EXERCISE DIRECTIONS → From the listing below, restate word for word the lines from the line containing "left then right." down through the line containing "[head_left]". Exclude pictures.

SUPPLIED INFORMATION →
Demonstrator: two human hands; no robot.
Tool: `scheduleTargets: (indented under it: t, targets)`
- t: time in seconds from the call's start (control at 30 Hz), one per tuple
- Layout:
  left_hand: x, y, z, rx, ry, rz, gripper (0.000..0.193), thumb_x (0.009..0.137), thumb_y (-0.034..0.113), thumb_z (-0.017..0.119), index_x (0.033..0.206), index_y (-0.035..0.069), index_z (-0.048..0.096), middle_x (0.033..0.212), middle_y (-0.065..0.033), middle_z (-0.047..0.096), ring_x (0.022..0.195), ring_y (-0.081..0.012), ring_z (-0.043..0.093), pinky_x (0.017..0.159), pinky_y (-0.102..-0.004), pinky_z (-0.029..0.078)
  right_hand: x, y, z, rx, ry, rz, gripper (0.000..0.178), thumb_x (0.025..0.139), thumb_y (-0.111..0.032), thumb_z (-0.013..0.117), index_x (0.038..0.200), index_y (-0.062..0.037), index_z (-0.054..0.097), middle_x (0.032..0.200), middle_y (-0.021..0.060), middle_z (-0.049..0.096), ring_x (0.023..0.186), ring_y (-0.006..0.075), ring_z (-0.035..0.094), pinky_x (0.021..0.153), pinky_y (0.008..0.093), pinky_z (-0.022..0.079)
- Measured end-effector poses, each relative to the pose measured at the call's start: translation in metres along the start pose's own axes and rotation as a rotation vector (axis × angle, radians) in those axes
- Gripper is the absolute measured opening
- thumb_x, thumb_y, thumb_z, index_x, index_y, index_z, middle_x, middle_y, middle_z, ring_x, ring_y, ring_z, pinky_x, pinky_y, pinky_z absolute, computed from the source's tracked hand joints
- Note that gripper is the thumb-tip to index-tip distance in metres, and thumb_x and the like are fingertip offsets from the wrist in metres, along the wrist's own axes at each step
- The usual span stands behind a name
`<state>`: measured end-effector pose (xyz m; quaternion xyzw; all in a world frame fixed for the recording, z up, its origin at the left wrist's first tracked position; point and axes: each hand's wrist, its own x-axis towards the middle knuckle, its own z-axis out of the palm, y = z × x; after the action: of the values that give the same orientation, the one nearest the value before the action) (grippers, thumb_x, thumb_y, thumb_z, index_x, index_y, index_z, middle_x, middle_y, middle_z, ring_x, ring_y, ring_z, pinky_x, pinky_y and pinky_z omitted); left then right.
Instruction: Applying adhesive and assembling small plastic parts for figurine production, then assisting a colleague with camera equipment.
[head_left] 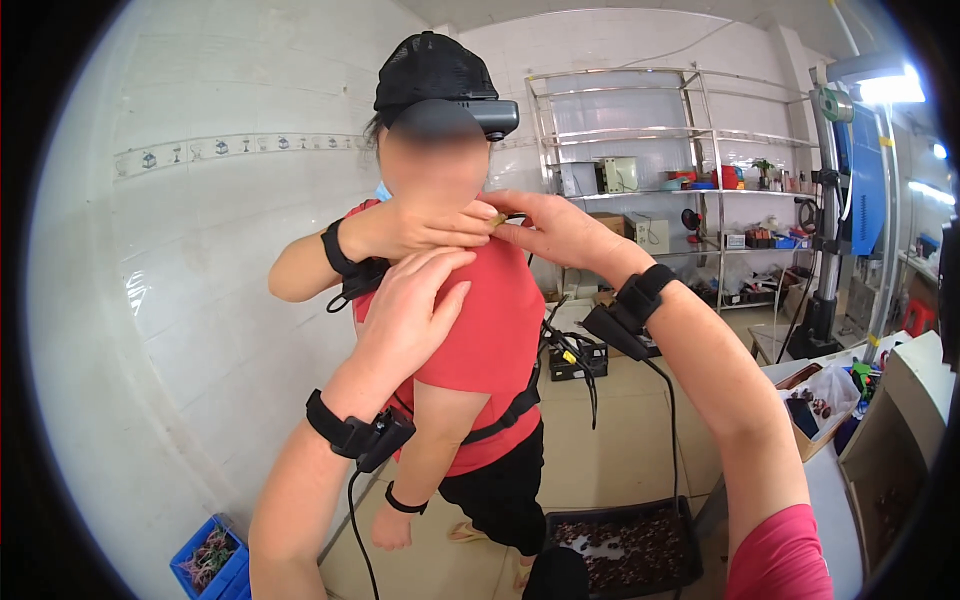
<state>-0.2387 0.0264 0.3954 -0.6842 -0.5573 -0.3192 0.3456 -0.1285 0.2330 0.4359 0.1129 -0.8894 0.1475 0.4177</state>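
A person in a red T-shirt [480,340] and a black cap [435,72] stands in front of me, turned partly sideways. My left hand [415,305] rests against the shirt near the shoulder, its fingers stretched out and nothing visible in it. At the top of the same shoulder, my right hand [555,228] has thumb and fingers brought together; a small dark bit shows by the fingertips, too small to name. Between my hands, the person's raised hand [435,225] lies across the shoulder, its fingertips close to mine. Wristbands with black devices sit on both my wrists.
A metal shelf rack [715,135] with boxes and equipment stands at the back. On the floor are a black tray [690,560] of small brown pieces and a blue crate [190,548]. Cables hang from my wrist devices. A cluttered workbench [820,530] is at the right.
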Motion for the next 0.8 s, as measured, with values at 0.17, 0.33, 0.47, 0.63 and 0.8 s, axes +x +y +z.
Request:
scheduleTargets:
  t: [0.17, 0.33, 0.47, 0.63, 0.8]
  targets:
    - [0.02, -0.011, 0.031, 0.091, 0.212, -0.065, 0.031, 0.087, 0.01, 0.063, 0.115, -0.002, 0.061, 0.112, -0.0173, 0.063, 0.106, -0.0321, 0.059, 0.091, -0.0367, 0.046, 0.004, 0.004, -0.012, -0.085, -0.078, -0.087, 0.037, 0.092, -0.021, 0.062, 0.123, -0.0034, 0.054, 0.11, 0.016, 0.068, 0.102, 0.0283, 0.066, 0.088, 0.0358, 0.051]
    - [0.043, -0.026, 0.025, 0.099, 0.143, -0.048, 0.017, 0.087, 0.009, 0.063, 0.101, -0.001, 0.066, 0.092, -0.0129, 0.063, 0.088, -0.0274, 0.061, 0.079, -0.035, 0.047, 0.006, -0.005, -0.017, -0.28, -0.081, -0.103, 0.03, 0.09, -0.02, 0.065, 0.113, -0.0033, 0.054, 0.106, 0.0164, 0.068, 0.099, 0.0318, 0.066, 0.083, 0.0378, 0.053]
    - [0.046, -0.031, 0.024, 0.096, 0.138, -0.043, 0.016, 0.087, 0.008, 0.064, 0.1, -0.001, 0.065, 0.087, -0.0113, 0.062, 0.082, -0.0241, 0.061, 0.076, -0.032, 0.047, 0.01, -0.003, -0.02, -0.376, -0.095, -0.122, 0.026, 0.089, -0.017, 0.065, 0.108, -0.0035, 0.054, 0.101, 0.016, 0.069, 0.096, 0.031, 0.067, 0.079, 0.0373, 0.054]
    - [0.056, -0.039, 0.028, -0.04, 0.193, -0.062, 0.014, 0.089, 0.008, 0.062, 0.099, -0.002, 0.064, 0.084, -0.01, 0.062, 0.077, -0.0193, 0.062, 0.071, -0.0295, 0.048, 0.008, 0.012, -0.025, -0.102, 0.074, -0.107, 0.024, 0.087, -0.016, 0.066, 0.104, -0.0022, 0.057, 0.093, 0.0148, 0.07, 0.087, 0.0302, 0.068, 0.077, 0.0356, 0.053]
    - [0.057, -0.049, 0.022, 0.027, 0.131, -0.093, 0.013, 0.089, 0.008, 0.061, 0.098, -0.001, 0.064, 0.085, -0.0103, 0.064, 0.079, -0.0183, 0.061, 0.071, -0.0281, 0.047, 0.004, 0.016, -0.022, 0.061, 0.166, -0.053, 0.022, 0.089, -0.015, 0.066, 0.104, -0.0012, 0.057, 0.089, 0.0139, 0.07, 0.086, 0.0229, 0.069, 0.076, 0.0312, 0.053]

EXERCISE OUTPUT →
`<state>`: measured end-effector pose (xyz m; quaternion xyzw; all in a world frame fixed for the recording, z up, its origin at the left wrist's first tracked position; point and axes: each hand's wrist, its own x-axis towards the middle knuckle, its own z-axis out of the palm, y = z × x; after the action: of the values that give the same orientation, the one nearest the value before the action) (grippers, thumb_x, thumb_y, thumb_z, index_x, index_y, index_z, middle_x, middle_y, middle_z, ring_x, ring_y, ring_z, pinky_x, pinky_y and pinky_z omitted); left then right.
Instruction: Applying adhesive and assembling small plastic parts for figurine production, then assisting a colleague with camera equipment.
[head_left] 

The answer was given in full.